What is happening in the markets ? 10th of September 2020
We start recently with the US dollar index, where the trader’s reaction to the short term retracement zone at 92.695 to 92.470 will determine the near-term direction of the US dollar index for December.
The US dollar is trading lower against a basket of major currencies as the sell-off was mainly driven by a stronger euro after policymakers at the European Central Bank kept policy unchanged and expressed little concern about the single currency's value or low inflation in the euro area.
At 14:33 GMT, the US dollar index for December is trading at 92.760, down 0.484, or -0.52%.
European Central Bank President Christine Lagarde said on Thursday that the data indicated a "strong recovery" in the euro area, with the economy contracting less than expected this year.
Earlier in the session, the European Central Bank left its ultra-easy policy unchanged on Thursday, keeping borrowing costs at a record low and promising to buy plentiful assets next year as the union works through the recession caused by the pandemic.
Also contributing to the dollar's weakness was a report showing that weekly jobless claims were worse than expected last week amid a massive rise in the US labor market from the damage caused by the Coronavirus pandemic.
The Labor Department reported 884,000 first-time applications for unemployment insurance, compared to the 850,000 expected by economists surveyed by the Dow Jones.
As for the technical analysis, we find that the main trend is up according to the oscillating daily chart, however, the momentum has shifted to the downside with the formation of a slight reversal top of the closing price and the subsequent confirmation of the possible bearish chart pattern earlier today.

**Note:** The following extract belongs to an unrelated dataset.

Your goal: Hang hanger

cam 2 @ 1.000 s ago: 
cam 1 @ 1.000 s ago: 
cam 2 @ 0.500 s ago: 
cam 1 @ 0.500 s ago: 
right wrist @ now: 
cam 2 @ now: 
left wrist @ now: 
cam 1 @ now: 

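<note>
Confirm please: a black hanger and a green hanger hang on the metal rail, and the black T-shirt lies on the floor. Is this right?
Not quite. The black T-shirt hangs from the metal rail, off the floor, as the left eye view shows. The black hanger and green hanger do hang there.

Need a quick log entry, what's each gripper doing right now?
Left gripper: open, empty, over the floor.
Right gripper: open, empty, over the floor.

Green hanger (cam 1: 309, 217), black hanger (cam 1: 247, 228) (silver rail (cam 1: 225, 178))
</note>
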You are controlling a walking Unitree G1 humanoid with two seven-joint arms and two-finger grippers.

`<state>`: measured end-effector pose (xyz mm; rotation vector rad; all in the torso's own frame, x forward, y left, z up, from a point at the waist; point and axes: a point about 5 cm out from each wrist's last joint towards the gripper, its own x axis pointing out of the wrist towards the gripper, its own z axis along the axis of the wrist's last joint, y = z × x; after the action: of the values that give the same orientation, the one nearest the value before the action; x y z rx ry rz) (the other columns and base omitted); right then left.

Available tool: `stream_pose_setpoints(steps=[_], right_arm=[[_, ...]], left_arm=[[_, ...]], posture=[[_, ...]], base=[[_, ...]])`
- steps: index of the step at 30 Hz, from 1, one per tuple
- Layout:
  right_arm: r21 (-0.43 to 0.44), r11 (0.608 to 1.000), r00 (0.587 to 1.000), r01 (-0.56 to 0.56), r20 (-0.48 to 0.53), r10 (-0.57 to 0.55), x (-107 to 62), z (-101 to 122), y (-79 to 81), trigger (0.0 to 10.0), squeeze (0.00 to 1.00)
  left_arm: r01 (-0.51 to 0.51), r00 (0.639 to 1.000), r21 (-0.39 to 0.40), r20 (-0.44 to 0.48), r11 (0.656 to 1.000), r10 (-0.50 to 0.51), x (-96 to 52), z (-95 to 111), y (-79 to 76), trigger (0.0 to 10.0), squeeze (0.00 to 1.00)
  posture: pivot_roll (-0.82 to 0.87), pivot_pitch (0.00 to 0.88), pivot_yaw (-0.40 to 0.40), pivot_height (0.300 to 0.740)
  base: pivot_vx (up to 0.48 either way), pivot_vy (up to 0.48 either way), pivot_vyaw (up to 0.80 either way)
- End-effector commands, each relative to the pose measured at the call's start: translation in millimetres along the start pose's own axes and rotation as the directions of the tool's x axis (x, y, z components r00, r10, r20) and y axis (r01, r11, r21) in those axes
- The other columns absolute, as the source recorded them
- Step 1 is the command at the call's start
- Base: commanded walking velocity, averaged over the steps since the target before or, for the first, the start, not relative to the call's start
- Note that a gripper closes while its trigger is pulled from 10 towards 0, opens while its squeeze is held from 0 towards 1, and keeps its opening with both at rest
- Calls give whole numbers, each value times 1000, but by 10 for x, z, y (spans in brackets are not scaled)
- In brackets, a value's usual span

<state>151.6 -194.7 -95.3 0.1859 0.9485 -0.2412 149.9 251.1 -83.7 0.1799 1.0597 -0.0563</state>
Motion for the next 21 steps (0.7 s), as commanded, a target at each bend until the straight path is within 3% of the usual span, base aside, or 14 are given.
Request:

The index rise above 93.640 will nullify the closing price reversal peak and signal a resumption of the uptrend. A move through 91.750 would change the main trend down.
On the downside, the main support is the long-term Fibonacci level at 91.760.
Short term range is 93.975 to 91.750. The index is currently crossing the 50% level at 92.865.
The secondary range is 91.750 to 93.640. The retracement zone at 92.695 to 92.470 is the next downside target.
Short-term expectations
Trader's reaction to the small retracement zone at 92.695 to 92.470 will determine the near-term trend for the US dollar index for December.
The bullish scenario
Buyers will try to establish support at 92.695 to 92.470. They will attempt to form a potential bullish secondary high.
Bearish scenario
Exit from the minor Fibonacci level 92.470 will indicate that the selling pressure is getting stronger. This is likely to form another major top at 93.640 with 91.750 the primary downside target.